Email marketers will likely feel a bit of déjà vu here but at the risk of sounding like an echo I’m going to say it.

The Wild West days are nearing an end for SMS marketers.

In particular I’m referring to rules, best practices, etc. that exist and are evolving due to the increasingly popular practice of using SMS as a marketing medium.

For those who are not already utilizing SMS messages for marketing purposes I’ll start at the beginning. 

There are many ways that SMS might fit into your marketing strategies.  One way that is gaining momentum is to use it for list management.  Owners of databases of consumer or business opt-ins know what I’m referring to but if you’re not familiar with list management it simply means that through some activity, either purchasing lists or building them via interaction with consumers or businesses, a marketer has the permission to contact those in the list with advertisements.  Email and postal mail traditionally have dominated this part of our industry but with its amazing ability to reach people in real time SMS has all the makings of a new king of the hill.  It is important to note though that buying mobile phone number opt-in lists is not permitted since permission contained within the opt in cannot be transferred one from party to another.  For list management that involves multiple parties sending advertisements to the opt-in list it’s necessary to do your homework ahead of time to ensure that each party will be messaging compliantly.  A good rule to follow is what works for email does not necessarily work for SMS in terms of compliant uses of an opt-in database.

Once you have a compliant opt-in list of mobile phone recipients, other popular uses for SMS in marketing include sending one time messages, subscriber content, or alerts.   Recurring messages sent  to subscribers may be based either on a paid subscription or a free subscription.  The differences between these marketing practices and those of the list management sector of SMS are numerous and important in terms of the relationship each has with the current best practices, specific carrier restrictions, and laws.  The point at which disclosures are made to the mobile phone owner and the manner in which opt out policies are shared are the same in most cases but other specific requirements vary too much to cover here.

In order to gain better insight into the laws and best practices already being applied to commercial uses of SMS I spoke with Richard Newman of the law practice Hinch Newman LLP, an Internet attorney with a great deal of experience in privacy law and Michael Becker, Managing Director, North America at the Mobile Marketing Association (MMA).  Of course it’s understood that these conversations were a courtesy and no professional advice is being offered by either Richard or Michael.  Now that that’s out of the way let’s move right along.

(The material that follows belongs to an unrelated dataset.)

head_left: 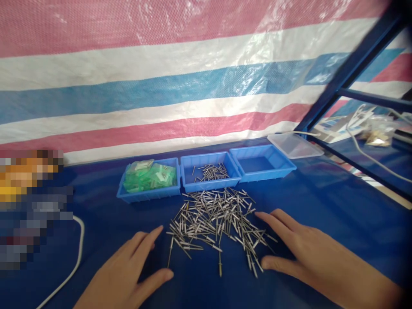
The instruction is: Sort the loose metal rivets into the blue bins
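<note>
A loose pile of silver rivets (212, 219) is spread over the dark blue tabletop (106, 223) in front of me. My left hand (128, 262) lies at the pile's left side, thumb and fingers apart, holding nothing. On the right, my right hand (299, 249) is also open, its fingertips and thumb close to the pile's right edge; whether they touch the rivets I cannot tell. Behind the pile stands a blue bin (209, 185) with more rivets inside. One rivet with a yellowish end points towards me at the front.
Left of the middle bin, another blue bin (149, 196) holds green and clear plastic packets (149, 176). A third blue bin (268, 172) stands right, beside a clear lid (294, 146). A white cable (80, 240) curves at left. A blue metal frame (354, 64) rises at right.
</note>
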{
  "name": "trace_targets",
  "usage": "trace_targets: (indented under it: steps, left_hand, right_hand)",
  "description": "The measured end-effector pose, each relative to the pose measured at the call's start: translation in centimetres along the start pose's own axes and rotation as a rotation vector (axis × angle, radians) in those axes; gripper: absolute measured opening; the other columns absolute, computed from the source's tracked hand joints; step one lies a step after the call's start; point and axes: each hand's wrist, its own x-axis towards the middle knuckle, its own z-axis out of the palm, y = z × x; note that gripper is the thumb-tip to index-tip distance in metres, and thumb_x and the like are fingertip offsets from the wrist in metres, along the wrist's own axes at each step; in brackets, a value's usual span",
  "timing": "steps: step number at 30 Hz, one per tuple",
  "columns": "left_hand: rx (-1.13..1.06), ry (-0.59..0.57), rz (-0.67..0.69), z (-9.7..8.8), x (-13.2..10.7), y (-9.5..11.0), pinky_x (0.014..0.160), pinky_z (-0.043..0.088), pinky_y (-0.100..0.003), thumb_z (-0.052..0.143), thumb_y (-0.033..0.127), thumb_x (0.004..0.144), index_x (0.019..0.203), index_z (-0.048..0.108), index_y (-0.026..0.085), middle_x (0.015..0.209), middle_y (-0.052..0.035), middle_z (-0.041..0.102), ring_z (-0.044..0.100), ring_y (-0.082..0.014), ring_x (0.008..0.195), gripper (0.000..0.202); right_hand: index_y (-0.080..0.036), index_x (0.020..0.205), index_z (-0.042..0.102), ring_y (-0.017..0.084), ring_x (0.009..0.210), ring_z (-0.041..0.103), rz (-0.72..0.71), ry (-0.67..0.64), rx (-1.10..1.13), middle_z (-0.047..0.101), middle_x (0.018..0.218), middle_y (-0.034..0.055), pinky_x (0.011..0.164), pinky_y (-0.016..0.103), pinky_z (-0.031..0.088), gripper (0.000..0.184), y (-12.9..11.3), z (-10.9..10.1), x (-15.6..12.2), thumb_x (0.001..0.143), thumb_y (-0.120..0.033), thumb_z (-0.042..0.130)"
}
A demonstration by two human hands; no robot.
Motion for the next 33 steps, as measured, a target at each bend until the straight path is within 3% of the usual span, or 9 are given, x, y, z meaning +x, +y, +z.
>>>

For anyone not familiar with the MMA, their goal is to help foster growth in mobile marketing while informing marketers of every manner of important aspects of the space including best practices for SMS marketing.  I asked Michael the obvious question first, that being which approach is best to opt a mobile phone number in to a list of SMS message recipients.  His response was clear and concise.  Whether the opt in is initiated by phone or on the Internet you must have a text message from the mobile phone confirming consent.  This affirmation from the mobile phone owner is a requirement, not an option if you wish to be compliant with best practices.  Michael went on to tell me that all of the mobile carriers are auditing SMS programs regularly so abuses will not likely go unnoticed for long.  He also pointed out that opt ins for SMS are covered by more than just the MMA’s best practices.  Prior permission to contact a mobile phone is also effectively covered by CAN-SPAM.

Finally I asked him to summarize the MMA’s position.  “It’s very important that the marketer get an opt-in from the mobile device and respect the consumer’s personal space.  The MMA has put in place best practices to assist marketers in doing just that.  Many brand marketers who are doing this and have a clear strategy are seeing great success with their opt-in rates.  One thing we need to realize is that mobile is different than other mediums in that it’s potentially comprised of eight different engagement media the phone user may consume and is a big part of the decision making process for consumers.  What is needed for future growth and sustainability of the channel is education.”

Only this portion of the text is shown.